What the task asks:
Please repeat exactly the lines below from the one containing "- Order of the" down to the one containing "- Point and", both included, and nothing else.

Data:
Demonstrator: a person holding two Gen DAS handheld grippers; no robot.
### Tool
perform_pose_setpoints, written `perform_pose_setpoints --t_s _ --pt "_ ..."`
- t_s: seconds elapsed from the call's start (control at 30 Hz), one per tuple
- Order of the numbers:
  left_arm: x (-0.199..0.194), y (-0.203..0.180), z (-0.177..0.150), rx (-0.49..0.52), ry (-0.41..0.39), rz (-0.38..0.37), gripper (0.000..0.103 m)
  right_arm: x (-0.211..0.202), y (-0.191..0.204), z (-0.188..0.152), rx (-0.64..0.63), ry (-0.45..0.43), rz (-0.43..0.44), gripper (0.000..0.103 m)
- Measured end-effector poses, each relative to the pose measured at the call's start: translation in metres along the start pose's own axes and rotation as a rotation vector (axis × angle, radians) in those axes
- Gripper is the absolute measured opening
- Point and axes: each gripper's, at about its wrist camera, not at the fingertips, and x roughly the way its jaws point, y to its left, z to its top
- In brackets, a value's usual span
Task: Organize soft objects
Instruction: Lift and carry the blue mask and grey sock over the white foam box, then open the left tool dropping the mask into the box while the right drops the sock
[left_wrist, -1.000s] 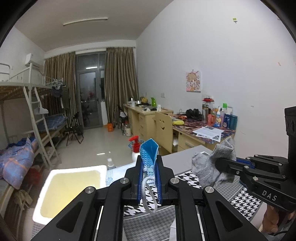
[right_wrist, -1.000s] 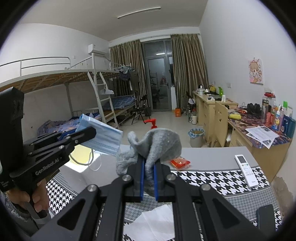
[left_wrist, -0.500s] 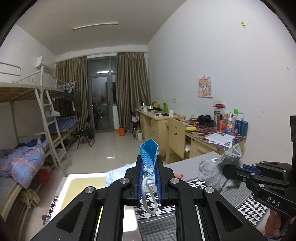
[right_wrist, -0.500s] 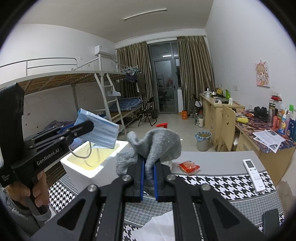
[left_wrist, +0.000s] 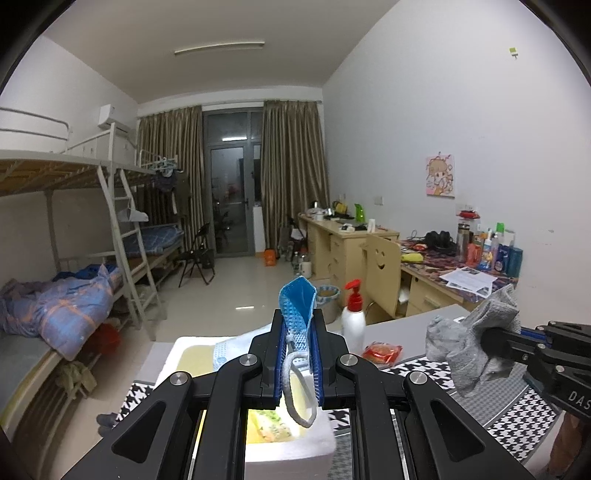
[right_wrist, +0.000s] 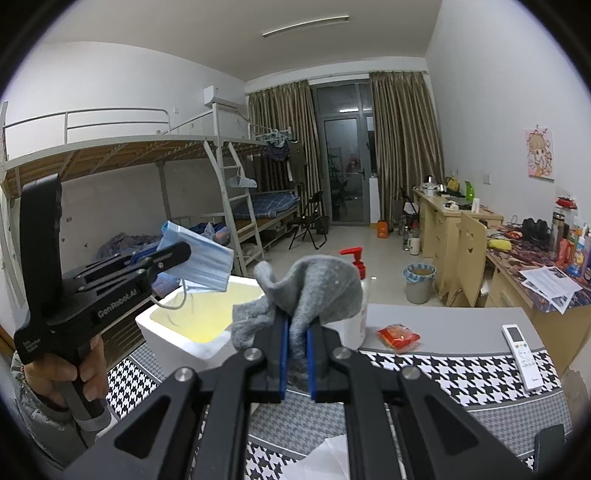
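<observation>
The left hand-held gripper (left_wrist: 298, 354) points slightly downward across the surface (right_wrist: 443, 325), above the near edge of a white foam box (right_wrist: 177, 332). Its jaws are clenched on a blue face mask (left_wrist: 297, 306). In the right wrist view a hand (right_wrist: 79, 373) wraps the grip of this tool from below, with a grey sleeve (right_wrist: 40, 424) beneath it.

The right hand-held gripper (right_wrist: 295, 354) also tilts slightly downward. Its jaws are clenched on a grey sock (right_wrist: 314, 291), held clear of the houndstooth cloth (right_wrist: 443, 369) on the surface.

The lower part of the mask is hidden between the blue pads (left_wrist: 280, 369) in the left wrist view; only its folded top edge and one ear loop (left_wrist: 295, 391) show. The box interior is partly blocked by the left tool's frame. The middle of the sock is pinched out of sight. The hand holding the right tool is cut off at the frame edge in the left wrist view.

In the right wrist view the mask's long axis runs roughly level, sloping down to the right, with a loop hanging toward the box. The sock drapes over the right jaws, one end drooping left.
</observation>
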Motion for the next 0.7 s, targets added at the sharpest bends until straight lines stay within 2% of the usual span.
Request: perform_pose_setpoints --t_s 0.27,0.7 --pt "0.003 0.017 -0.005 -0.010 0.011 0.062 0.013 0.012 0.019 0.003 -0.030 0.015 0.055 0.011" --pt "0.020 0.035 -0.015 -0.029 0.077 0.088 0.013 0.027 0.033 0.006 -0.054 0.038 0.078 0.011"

Solution below:
- Order of the numbers:
  left_arm: x (-0.199..0.194), y (-0.203..0.180), z (-0.177..0.150), rx (-0.49..0.52), ry (-0.41..0.39), rz (-0.38..0.37), gripper (0.000..0.103 m)
  right_arm: x (-0.211..0.202), y (-0.191..0.204), z (-0.188..0.152), rx (-0.64..0.63), ry (-0.45..0.43), rz (-0.43..0.44), gripper (0.000..0.103 m)
- Measured end-effector poses, each relative to the pose measured at the call's start: translation in metres along the start pose's own axes and rotation as a rotation vector (axis × angle, radians) in those axes
- Gripper is the absolute measured opening
- Point and axes: each gripper's, at about its wrist camera, not at the fingertips, and x roughly the way its jaws point, y to its left, z to its top

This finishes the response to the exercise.